Transcribe the data that follows. Match it character for character.
########
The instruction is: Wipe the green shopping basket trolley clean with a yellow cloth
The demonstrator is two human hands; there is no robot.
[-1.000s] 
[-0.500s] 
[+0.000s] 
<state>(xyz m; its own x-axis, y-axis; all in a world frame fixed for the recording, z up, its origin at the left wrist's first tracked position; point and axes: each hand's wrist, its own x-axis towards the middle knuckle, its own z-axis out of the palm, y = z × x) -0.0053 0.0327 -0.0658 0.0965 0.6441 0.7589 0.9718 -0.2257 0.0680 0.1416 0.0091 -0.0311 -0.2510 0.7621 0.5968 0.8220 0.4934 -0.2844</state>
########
▸ Written reply:
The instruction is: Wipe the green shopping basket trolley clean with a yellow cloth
The demonstrator is two human hands; there is no robot.
[-1.000s] 
[-0.500s] 
[+0.000s] 
<state>(xyz m; its own x-axis, y-axis; all in a world frame fixed for the recording, z up, its origin at the left wrist's first tracked position; point and axes: each hand's wrist, its own x-axis towards the middle knuckle, its own z-axis out of the palm, y = z × x) -0.0053 0.0327 -0.0658 0.0965 0.6441 0.7589 0.9718 -0.2257 0.0680 0.1416 0.0091 -0.0311 -0.2510 0.7621 0.5968 0.8220 0.4934 -0.2844</state>

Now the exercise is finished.